Wednesday, May 18, 2011
What Do You Do With a Slow, Old, Possibly Blind, Stubborn Horse?
If you are considering going on a long trek and buying a horse to save money on porter fees, I would recommend it. You have to be careful though, as not all horses are created equally. Here are a few things you want to avoid:
1. An old horse – Despite the obvious reasons for not buying an old horse (might be slow, can’t walk more than a few hours a day, horse arthritis*, etc) the main reason is you are also buying all the bad habits that have been going on for years! Our horse was allowed to set the pace for 9 years, and all of a sudden he has two Americans behind him trying to get him to go faster.
2. A Blind Horse – This one doesn’t really need to be explained. Horse that can’t see well + narrow cliffs a thousand feet up = not good.
3. A Stud – As a man, it is hard to say this, but unless the sole reason for the horse is to make babies, castration is the way to go. Our horse had always been a pack horse, but he secretly thought he was a stud and strove to make a change in profession.
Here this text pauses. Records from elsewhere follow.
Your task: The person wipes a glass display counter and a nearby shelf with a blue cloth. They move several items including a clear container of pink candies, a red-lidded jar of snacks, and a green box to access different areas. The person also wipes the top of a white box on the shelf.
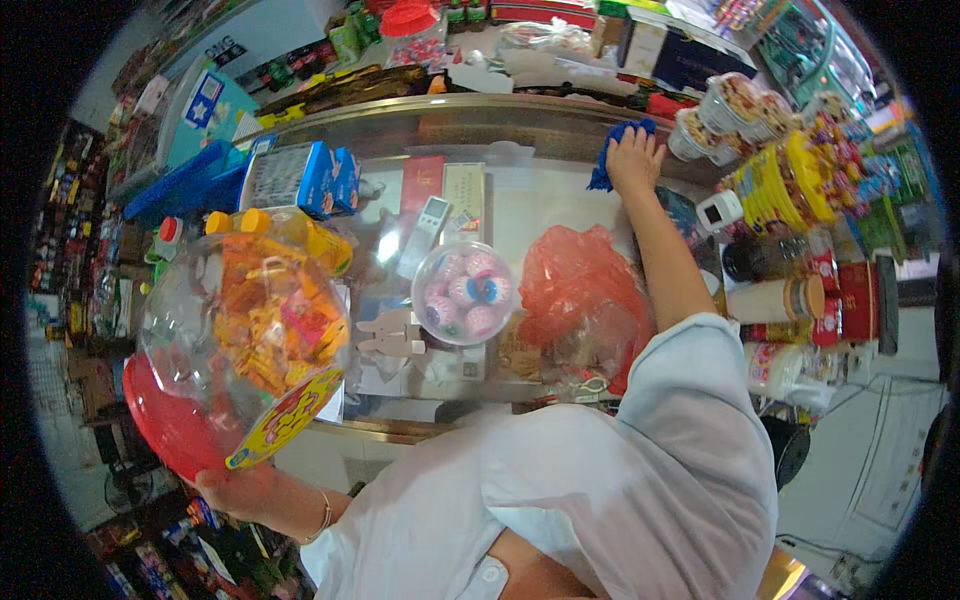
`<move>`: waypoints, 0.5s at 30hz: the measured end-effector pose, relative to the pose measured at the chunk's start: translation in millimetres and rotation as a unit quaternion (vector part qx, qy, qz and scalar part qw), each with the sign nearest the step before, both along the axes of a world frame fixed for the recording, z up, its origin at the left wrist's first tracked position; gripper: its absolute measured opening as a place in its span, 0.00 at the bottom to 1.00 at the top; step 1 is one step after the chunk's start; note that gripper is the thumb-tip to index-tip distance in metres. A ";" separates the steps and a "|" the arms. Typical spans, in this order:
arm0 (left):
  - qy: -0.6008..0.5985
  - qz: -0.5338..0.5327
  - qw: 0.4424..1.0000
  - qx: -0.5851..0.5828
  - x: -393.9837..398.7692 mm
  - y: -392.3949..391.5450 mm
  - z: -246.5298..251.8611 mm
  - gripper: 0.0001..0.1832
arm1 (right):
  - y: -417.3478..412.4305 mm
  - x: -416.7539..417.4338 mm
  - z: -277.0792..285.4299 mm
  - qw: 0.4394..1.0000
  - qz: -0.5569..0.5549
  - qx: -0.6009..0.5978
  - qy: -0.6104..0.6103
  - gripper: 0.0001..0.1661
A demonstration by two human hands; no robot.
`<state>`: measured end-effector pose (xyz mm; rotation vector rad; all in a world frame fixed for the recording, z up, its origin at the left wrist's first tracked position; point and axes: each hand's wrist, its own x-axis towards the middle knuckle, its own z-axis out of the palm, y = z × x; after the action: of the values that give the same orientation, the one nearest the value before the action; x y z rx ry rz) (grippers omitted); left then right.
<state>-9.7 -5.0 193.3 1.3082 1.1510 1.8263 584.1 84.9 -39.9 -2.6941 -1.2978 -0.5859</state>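
My right hand (634, 161) presses a blue cloth (602, 171) on the far right part of the glass counter (525, 202). At the lower left, my left hand (232, 484) grips a large clear plastic jar (180, 322) by its red lid (169, 420); the jar lies tilted, with orange-wrapped sweets inside and a yellow label on it. Its fingers are mostly hidden. Between the hands stands a round clear tub of eyeball-patterned balls (463, 292). Right of it lies a crumpled red plastic bag (577, 292), nearer to me than the cloth.
Blue boxes (319, 178) and yellow-capped bottles (255, 221) stand at the left. Cups of snacks (727, 105), a yellow sweets jar (780, 184) and several bottles (772, 300) line the right side. A remote control (433, 214) lies in the middle. Goods crowd the far edge, including a red-lidded jar (411, 37).
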 end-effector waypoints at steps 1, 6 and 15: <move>0.007 -0.024 1.000 0.004 10.9 7.9 5.0 0.60 | -17.7 -3.2 2.5 1.000 -0.027 -0.003 -0.015 0.30; 0.031 -0.116 0.992 0.029 50.3 17.9 27.9 0.61 | -112.7 -74.8 33.7 1.000 0.026 0.008 -0.001 0.19; -0.007 -0.295 0.953 0.065 88.6 53.3 43.9 0.40 | -229.1 -258.9 43.7 0.951 0.183 0.022 0.250 0.25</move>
<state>78.9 48.2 237.2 1.5085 0.5447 1.4729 325.2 -144.2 3.7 -2.2536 -1.5315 0.1043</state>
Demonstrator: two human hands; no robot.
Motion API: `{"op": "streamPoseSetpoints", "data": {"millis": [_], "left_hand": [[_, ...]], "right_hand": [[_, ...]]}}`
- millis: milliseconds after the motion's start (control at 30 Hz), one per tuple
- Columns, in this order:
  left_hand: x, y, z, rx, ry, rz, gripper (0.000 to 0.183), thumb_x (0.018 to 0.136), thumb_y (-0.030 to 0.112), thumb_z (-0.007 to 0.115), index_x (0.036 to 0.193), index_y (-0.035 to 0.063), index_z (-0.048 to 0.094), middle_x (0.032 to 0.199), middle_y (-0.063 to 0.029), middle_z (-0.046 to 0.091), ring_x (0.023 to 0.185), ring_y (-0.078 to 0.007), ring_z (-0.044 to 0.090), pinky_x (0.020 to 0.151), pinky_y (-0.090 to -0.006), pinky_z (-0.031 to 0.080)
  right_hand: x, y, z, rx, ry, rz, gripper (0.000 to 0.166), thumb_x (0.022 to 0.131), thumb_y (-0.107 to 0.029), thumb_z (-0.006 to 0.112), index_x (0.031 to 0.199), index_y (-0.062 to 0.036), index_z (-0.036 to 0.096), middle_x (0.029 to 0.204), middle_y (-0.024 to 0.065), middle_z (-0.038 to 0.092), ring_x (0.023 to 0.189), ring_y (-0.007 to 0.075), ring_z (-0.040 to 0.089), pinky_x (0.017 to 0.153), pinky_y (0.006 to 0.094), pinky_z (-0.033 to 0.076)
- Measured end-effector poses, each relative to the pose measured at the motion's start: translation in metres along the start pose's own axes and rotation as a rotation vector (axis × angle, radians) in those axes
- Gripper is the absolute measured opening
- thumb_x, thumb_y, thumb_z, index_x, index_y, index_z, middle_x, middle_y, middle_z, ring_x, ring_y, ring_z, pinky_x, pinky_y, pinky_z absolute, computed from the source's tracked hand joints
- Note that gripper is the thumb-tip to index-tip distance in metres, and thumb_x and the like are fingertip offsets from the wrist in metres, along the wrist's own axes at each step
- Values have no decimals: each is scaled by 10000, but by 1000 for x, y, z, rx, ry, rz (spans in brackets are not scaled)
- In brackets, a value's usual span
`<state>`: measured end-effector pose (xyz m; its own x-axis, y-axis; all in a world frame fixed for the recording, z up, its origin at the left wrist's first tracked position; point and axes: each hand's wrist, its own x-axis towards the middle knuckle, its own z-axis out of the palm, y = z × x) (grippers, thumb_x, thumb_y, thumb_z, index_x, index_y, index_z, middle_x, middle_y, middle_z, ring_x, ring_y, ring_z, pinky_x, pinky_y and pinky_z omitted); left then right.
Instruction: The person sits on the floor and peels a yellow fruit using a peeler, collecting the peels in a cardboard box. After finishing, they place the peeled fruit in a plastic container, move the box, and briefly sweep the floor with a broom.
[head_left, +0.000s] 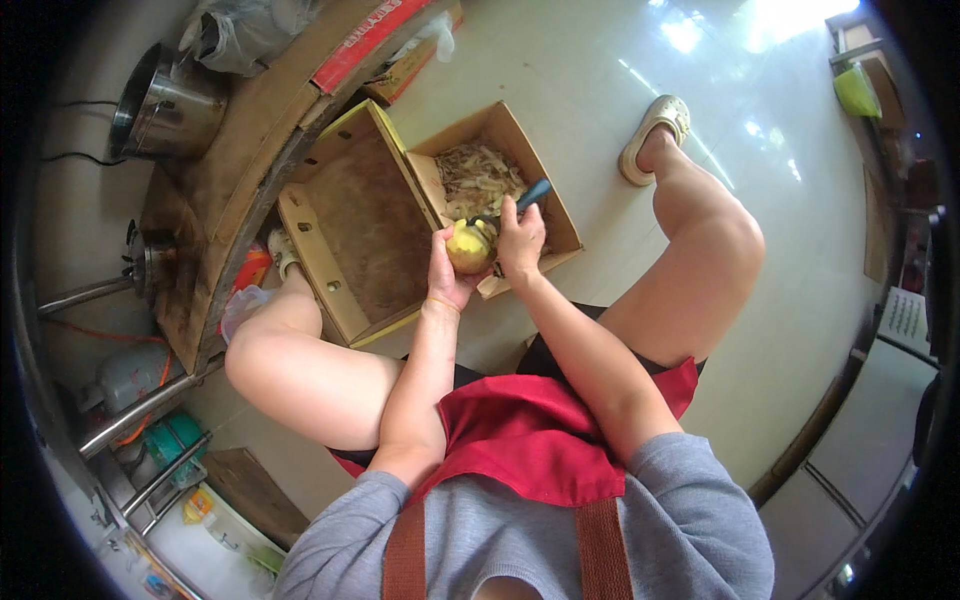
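Note:
My left hand (444, 276) cups a round, yellow-fleshed potato (470, 251) from the left and below. Brownish skin remains on its lower part, while the upper side is bare and yellow. In my right hand (521, 241) is a peeler with a dark blue handle (534, 193); its dark head lies against the top of the potato, and its blade cannot be made out. Both hands are over the near edge of a small cardboard box (529, 154). Pale and brown peelings (480, 172) cover much of that box's bottom.
Left of the small box stands a larger cardboard box (319, 259) with a stained bottom. A wooden table (247, 157) carries a steel pot (169, 105). A gas cylinder (135, 375) is at lower left. White cabinets (862, 420) line the right side.

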<state>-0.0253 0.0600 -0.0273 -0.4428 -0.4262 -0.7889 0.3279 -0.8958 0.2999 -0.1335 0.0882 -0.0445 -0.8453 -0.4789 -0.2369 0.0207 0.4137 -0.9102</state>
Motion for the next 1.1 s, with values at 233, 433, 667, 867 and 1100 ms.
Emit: {"op": "streamPoseSetpoints", "data": {"millis": [233,433,667,867,1100], "left_hand": [[-24,3,23,102,-233,-2,425,801,456,439,1040,124,555,924,-59,619,781,-227,606,564,-377,475],[-10,4,2,103,-275,-69,477,799,478,447,1070,93,526,941,-90,608,790,-227,612,536,-358,506],[-21,8,21,-15,-362,-13,521,819,392,442,1192,29,450,1104,-165,543,980,-333,549,749,-442,517],[0,-1,-6,49,-163,100,416,850,323,517,1184,83,456,1058,-108,557,991,-256,551,862,-468,474],[3,-9,-3,-113,-88,87,383,831,354,563,1111,98,512,1020,-74,581,930,-215,570,778,-344,493]], "right_hand": [[34,13,-10,-222,104,140,372,817,-371,543,847,-1,545,716,190,597,722,376,578,672,443,432],[28,28,-12,-124,-79,19,340,822,-353,542,843,-13,542,682,167,586,638,314,570,627,407,441],[35,8,-28,-507,42,-54,418,842,-418,508,964,-19,522,780,194,613,753,376,589,688,448,454],[23,-16,-22,-11,94,53,375,860,-368,527,820,4,541,651,116,547,597,224,508,599,350,407],[-15,-12,1,94,38,-128,256,860,-269,543,817,-18,514,650,116,562,610,239,544,591,344,429]]}}
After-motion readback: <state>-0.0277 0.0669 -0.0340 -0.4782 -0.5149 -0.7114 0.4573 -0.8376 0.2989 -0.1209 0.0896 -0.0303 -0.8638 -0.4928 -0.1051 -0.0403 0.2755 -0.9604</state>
Unfortunately, all of these things may have been true about our horse (we thought he was blind early on, but we aren’t so sure any more, maybe just farsighted). Despite all his inadequacies, he was with us for three weeks and walked carrying our load for well over a hundred hours. As the end of the trip drew near and we only had three days of walking back to the airport where we hoped the sell him, we thought our decision had really paid off. We thought we could sell the horse and save hundreds of dollars on paying people to carry our supplies. Well… 3 o’clock on day one of our three day descent he stopped and would not move. At all. We beat him (don’t worry P.E.T.A. not that hard), we yelled at him, we threw rocks (again P.E.T.A. not that hard), we pulled on his rope, we pled, begged, prayed, cried a little, tried to reason with him, but nothing worked. So we went to bed hoping he was just tired. Day two: Packed up ready to go at 6 a.m., and he won’t budge. So what do you do? Well, we wanted to take him out. Push him of a cliff? Knock a big boulder on his head? Anything (I have no excuse P.E.T.A. This horse was so bad you would have picked him off, too).
So what did we end up doing? Worse than killing him. We gave him away. The horse won. He was stubborn, and he got his way. We adversely affected another poor human’s life by giving him a horse named Lucky. I feel terrible.
* There may be nothing called horse arthritis.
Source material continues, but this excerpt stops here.